Karakılçık örneğindeki gibi şimdi de keçe ile ilgili çalıştıklarını söyleyen Neptün Soyer, “Keçe, koyun demek, koyun mera demek. Mera, döngüsel tarımın içinde sizin girdi maliyetlerini düşürebileceğiniz bir hayvansal üretim demek. Şimdi keçe ile ilgili üniversitelerin tasarım bölümleriyle bir proje gerçekleştirebiliriz. Fashion Prime Fuarı’nda keçeyle bir farkındalık yaratmak istiyoruz. Bu hikâye moda tasarımla ilgili olan gençlerle gitsin istiyoruz” dedi.
“İki çuval karakılçık buğdayı getirdi”
Yaşar Üniversitesi Gastronomi ve Mutfak Sanatları Bölümü Başkanı Doç. Dr. Seda Genç, 12 yılda karakılçık buğdayının çok iyi bir noktaya geldiğini belirterek, “Bugün artık birçoğumuz karakılçıktan yapılan ekmekleri tercih ediyorsak ve özel olarak bunu talep ediyorsak demek ki o yola çıkış hedefi amacına ulaşmıştır. Bizim öğrenci topluluğumuz, 2022 Kasım ayında Gastro Ege Zirvesi düzenledi. Bu etkinliğin katılımcıları ise Türkiye’nin genelindeki gastronomi öğrencilerinden oluşuyordu. Bu sektörde aktör olarak yer alan, İzmir’de ve İstanbul’da birçok konuşmacımız oldu. Bu konuşmacılarından biri de Neptün Soyer’di. Neptün Hanım gelirken iki çuval karakılçık buğdayı getirdi ve ‘Gastronomi öğrencilerinin bir tarlası var mı?’ diye sordu. Ben de yok ama neden olmasın dedim. Çünkü üretimini yapan çiftçi işini çok iyi yapacak ki ürün tabağımıza geldiğinde şef de onu bilecek ve o sorumlulukla tabağı hazırlayacak” dedi.
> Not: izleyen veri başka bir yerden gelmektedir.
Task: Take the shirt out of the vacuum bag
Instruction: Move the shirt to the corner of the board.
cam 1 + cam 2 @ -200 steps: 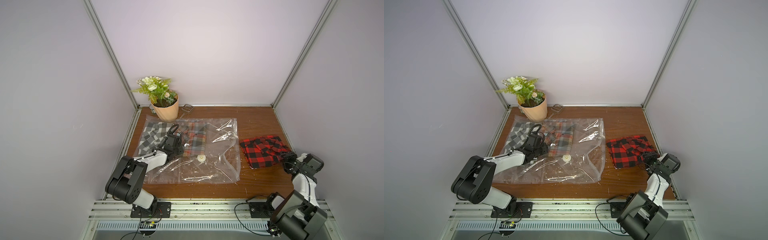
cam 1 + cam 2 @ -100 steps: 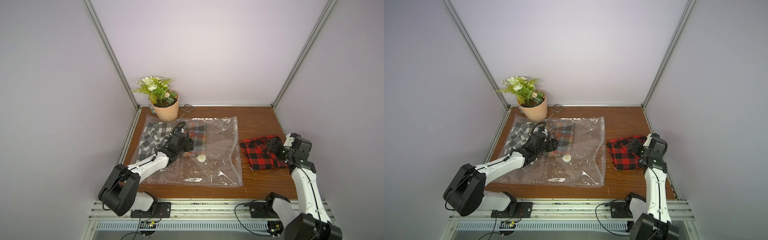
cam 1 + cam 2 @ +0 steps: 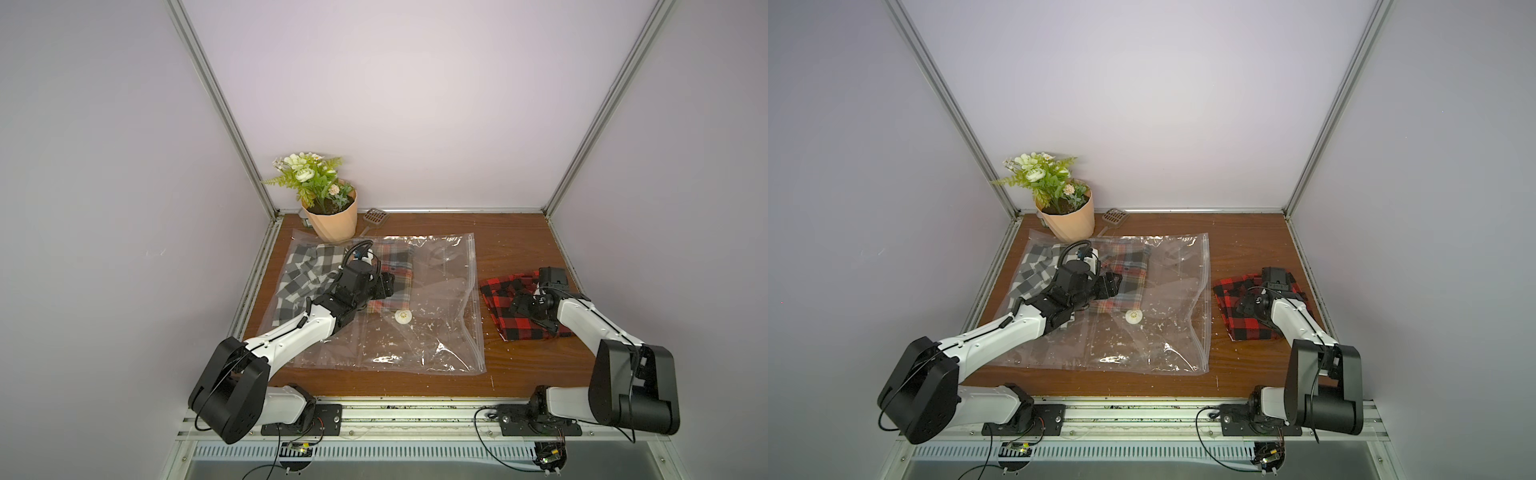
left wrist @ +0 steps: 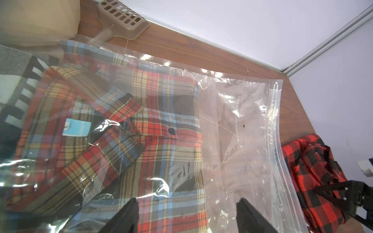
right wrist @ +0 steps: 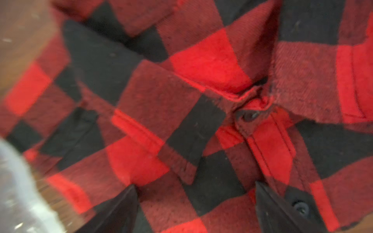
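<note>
Red-and-black checked shirt (image 3: 509, 326) is lying on the bench (image 3: 515, 245) beside the vacuum bag (image 3: 436, 332) zip edge, seemingly out of it; right gripper (image 5: 194, 191) is hovering over it, left gripper (image 4: 186, 213) over the bagged tartan shirt (image 4: 161, 121), likely to steady the bag, both jaws gaping wide, empty.

Desk (image 3: 519, 249) holdings:
- vacuum bag (image 3: 436, 332), flat, centre-left; zip strip (image 3: 473, 291) along its right edge; valve (image 3: 403, 316) near its middle.
- bagged shirt (image 3: 397, 270), in the bag behind the valve, under the left pincer (image 3: 388, 286).
- second shirt (image 3: 299, 278), at the bag's left edge; in or under it, cannot tell.
- third shirt (image 3: 515, 328), right of the bag, under the right pincer (image 3: 523, 305).
- potted plant (image 3: 332, 218), rear left corner; scoop (image 3: 375, 216) just right of it.
</note>
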Controlling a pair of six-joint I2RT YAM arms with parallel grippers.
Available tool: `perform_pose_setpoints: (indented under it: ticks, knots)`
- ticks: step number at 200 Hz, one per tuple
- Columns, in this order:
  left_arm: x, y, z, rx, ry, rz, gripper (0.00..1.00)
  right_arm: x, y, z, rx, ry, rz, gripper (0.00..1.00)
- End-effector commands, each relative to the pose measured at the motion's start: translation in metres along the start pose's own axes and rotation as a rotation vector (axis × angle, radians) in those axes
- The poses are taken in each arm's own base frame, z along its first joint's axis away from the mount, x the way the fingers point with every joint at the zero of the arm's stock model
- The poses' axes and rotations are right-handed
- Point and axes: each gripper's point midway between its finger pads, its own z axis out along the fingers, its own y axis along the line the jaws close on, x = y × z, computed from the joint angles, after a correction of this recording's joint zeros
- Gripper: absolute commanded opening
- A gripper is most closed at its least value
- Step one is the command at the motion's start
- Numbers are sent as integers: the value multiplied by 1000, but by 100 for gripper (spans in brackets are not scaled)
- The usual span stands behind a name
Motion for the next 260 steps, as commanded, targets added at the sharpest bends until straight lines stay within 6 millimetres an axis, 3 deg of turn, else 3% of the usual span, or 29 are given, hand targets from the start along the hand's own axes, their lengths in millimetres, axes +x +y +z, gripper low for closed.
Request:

“Tarladan sofraya tüm süreci deneyimledik”
Neptün Soyer’in getirdiği karakılçık buğdayını üniversitenin tahsis ettiği araziye ektiklerini söyleyen Seda Genç, sözlerine şöyle devam etti: “Boyumuzu aşan buğday başakları arasında yürüdük. Tarımın ne kadar zor bir uğraş olduğunu deneyimledik. Sonra hasadı yapıldı. Ve Ödemiş’in Demircili Kırsal Kalkınma Kooperatifi’ne gidip var olan eski bir değirmende karakılçıklarımızı öğüttük. Yine orada bulunan kooperatif üyesi bir fırıncı teyzenin ekşi mayasıyla ekmeklerimiz yaptık, pişirdik. Tarladan sofraya, öğrencilerimizle tüm bu süreci deneyimledik. Bu üründen ekmek dışında daha neler yapabiliriz dedik ve aramıza bir aktör daha katıldı. Çamlı Kooperatifi’nde üretilen yaprakları şeker tadında olan bir bitki stelya ile tanıştık. Stelya ile unu karıştırıp kekler yaptık. Sürdürülebilir gıdanın üç önemli ayağı vardır. Çevreye önem vereceksin, adil üretim yapacaksın ve ürettiğin ürün ekonomik olacak. Karakılçık buğdayına gelecek olursak iklim değişikliği nedeniyle oluşan hava şartlarına uygun bir ürün olması çok büyük bir avantaj. Bu nedenle bu projede bize destek verdikleri için hem İzmir Büyükşehir Belediyesi’ne hem de Köy Kooperatifleri Birliği’ne, Neptün Soyer’e, çok teşekkür ediyorum.”